Task statement: The answer is a stretch of the material below, returned exactly: the line containing "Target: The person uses", the line containing "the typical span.", and all lines between.

*** Opening Input ***

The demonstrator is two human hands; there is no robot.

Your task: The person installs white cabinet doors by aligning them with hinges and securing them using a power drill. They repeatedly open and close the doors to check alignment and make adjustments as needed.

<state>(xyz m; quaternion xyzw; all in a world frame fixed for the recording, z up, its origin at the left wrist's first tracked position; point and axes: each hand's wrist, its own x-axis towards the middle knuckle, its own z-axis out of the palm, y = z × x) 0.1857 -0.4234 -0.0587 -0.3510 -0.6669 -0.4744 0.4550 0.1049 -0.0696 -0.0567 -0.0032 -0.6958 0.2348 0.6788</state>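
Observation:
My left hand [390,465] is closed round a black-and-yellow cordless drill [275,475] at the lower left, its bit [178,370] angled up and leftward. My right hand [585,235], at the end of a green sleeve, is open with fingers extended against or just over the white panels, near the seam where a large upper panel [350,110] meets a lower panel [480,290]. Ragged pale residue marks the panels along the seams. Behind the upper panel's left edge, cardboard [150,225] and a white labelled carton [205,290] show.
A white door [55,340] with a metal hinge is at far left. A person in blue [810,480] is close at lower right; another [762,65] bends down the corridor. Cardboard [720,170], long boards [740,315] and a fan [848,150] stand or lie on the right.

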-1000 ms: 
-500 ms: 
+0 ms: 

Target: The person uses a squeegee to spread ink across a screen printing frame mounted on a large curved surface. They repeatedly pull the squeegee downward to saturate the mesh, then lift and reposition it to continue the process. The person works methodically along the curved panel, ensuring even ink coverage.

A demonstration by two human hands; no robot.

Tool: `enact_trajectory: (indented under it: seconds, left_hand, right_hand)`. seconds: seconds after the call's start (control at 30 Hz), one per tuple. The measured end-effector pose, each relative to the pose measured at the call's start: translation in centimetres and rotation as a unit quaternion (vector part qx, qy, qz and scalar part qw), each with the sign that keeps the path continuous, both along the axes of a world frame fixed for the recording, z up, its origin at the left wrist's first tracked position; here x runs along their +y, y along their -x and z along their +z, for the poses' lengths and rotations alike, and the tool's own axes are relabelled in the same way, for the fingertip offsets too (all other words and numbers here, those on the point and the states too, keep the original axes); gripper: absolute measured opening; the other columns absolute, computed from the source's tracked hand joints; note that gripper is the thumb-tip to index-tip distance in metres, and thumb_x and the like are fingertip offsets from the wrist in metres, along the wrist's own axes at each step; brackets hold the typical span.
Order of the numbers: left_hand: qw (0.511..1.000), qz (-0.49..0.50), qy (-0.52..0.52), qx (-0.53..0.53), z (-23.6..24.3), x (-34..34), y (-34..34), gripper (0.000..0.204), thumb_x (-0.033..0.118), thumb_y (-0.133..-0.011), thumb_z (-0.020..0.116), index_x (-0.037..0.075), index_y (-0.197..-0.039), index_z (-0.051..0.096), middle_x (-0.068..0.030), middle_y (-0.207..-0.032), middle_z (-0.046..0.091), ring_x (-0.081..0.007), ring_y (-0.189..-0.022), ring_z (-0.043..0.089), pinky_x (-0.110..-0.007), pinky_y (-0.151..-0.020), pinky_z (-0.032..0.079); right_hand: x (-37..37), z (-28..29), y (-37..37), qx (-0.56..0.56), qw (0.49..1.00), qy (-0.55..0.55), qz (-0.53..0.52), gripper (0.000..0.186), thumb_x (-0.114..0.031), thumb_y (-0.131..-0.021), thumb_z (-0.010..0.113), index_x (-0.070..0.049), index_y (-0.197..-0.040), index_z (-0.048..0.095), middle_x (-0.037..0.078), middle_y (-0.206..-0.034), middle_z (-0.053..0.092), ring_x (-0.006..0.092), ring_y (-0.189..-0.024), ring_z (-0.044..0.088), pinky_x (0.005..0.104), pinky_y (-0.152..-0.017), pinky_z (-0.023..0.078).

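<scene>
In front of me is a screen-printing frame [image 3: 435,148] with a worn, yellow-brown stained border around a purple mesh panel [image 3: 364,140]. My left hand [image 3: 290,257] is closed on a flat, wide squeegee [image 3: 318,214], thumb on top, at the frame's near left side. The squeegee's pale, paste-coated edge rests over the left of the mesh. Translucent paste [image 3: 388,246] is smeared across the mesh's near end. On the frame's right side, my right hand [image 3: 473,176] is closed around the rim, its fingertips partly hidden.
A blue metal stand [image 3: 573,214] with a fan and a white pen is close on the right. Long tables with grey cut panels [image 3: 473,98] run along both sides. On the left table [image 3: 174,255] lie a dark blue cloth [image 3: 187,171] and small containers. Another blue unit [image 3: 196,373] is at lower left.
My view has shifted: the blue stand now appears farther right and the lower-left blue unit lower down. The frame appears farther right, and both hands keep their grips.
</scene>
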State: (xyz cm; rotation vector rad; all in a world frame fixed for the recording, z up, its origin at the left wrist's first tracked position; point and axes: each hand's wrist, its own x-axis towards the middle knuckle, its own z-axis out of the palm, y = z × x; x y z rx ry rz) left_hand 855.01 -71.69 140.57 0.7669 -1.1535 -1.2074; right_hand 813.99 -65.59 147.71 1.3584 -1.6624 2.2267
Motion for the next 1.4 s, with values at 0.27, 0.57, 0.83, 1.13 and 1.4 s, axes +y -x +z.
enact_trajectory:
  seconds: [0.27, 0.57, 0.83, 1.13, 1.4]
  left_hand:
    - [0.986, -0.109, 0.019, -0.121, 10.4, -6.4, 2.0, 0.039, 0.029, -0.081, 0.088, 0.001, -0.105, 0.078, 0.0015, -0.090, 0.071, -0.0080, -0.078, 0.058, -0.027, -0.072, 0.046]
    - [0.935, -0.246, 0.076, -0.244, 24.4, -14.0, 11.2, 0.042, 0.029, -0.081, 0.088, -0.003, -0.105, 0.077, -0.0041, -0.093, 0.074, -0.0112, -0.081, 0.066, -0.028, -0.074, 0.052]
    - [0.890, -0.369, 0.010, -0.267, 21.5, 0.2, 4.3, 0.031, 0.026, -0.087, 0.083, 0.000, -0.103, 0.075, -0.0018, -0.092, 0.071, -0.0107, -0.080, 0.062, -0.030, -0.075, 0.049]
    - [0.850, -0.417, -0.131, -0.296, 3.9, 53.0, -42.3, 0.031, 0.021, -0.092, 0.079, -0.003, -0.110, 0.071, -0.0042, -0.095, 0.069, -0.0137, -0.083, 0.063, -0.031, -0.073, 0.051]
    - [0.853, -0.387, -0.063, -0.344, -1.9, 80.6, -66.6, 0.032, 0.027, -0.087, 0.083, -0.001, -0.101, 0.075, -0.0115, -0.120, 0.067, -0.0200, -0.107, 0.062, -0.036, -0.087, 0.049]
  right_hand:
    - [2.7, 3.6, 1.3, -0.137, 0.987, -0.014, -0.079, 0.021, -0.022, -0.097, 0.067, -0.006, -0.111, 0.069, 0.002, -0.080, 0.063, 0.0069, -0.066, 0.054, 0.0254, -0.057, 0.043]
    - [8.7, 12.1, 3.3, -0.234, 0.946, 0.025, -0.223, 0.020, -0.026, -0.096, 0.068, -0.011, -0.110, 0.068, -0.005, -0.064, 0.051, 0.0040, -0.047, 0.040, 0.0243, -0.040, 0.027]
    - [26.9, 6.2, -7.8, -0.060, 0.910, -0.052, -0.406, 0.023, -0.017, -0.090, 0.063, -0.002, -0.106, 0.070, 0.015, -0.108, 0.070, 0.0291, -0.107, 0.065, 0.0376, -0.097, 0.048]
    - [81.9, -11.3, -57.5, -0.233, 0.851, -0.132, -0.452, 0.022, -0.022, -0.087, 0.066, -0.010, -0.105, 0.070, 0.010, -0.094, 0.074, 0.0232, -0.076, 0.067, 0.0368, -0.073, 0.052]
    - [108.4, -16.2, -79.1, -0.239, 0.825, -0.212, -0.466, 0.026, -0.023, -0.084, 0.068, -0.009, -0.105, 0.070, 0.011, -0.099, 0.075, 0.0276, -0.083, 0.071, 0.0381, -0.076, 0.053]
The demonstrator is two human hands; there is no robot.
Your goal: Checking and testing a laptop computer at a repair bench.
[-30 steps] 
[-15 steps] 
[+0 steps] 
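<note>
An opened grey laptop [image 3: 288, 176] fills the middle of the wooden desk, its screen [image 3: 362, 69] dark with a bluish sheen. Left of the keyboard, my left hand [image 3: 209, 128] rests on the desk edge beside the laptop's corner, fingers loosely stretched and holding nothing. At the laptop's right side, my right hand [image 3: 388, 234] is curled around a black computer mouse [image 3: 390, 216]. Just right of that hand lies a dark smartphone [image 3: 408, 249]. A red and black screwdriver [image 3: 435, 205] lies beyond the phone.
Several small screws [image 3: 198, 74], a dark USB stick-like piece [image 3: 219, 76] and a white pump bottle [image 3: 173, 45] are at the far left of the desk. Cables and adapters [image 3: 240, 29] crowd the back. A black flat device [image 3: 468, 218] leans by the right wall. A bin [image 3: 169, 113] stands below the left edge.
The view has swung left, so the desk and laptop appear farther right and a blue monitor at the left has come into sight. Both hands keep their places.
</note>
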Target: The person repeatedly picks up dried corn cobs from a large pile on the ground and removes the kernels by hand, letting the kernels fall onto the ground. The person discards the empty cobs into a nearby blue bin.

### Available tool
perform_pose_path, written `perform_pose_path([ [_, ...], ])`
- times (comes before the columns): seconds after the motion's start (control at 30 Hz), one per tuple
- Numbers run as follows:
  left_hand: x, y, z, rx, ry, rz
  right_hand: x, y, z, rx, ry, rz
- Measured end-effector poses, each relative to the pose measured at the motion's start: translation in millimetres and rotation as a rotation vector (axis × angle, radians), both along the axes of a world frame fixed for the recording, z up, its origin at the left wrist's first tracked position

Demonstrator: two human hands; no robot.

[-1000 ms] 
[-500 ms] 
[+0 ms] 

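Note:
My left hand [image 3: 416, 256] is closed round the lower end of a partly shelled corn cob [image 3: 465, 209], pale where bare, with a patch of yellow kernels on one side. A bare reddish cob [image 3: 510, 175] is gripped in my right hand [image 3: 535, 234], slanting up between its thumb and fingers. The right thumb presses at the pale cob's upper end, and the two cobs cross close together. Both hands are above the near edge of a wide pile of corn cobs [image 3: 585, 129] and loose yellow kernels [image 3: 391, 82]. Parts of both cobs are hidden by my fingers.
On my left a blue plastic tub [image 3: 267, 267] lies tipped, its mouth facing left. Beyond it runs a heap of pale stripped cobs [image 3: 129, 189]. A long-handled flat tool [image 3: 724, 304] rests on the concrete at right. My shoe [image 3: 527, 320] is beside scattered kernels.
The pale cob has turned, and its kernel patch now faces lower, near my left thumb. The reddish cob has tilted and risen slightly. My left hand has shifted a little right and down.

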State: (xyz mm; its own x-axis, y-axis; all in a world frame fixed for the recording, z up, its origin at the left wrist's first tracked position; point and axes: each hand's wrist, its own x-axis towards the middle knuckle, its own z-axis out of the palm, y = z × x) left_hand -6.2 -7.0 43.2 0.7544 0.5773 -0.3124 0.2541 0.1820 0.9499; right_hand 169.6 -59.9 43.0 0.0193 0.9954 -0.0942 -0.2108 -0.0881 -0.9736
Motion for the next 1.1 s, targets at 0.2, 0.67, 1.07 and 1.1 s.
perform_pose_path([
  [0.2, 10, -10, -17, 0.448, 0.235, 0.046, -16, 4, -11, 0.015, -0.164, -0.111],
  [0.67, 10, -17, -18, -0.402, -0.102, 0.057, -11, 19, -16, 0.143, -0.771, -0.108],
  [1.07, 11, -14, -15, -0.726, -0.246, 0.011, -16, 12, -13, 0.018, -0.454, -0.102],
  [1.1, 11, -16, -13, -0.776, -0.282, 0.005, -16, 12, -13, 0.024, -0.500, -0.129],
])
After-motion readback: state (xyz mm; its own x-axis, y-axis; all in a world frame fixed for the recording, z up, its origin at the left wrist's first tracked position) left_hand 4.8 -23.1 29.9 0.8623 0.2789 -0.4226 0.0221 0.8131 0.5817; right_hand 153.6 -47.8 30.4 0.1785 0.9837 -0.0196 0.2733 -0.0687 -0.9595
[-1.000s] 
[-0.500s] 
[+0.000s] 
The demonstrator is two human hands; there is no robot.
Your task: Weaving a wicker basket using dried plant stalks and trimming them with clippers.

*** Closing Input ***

Answer box:
Target: The person uses a squeegee to spread ink across a screen printing frame mounted on a large curved surface. They repeatedly pull the squeegee downward to saturate the mesh, then lift and reposition it to continue the process. The person works methodically along the curved panel, ensuring even ink coverage.

A demonstration by two human hands; no robot.

Tool: `enact_trajectory: (indented under it: seconds, left_hand, right_hand)`. seconds: seconds after the call's start (control at 30 Hz), one per tuple. The measured end-effector pose, each relative to the pose measured at the call's start: translation in centimetres and rotation as a unit quaternion (vector part qx, qy, qz and scalar part qw), each with the sign that keeps the path continuous, both along the axes of a world frame fixed for the recording, z up, its origin at the left wrist's first tracked position; here x runs along their +y, y along their -x and z along their +z, for the poses' lengths and rotations alike, and the tool's own axes are relabelled in the same way, for the fingertip offsets too (all other words and numbers here, those on the point and the states too, keep the original axes); gripper: absolute measured opening; the other columns absolute, computed from the source's tracked hand joints; note that gripper is the thumb-tip to index-tip distance in metres, and thumb_x and the like are fingertip offsets from the wrist in metres, along the wrist's own axes at each step; brackets hold the typical span.

The work is done, and the output is complete.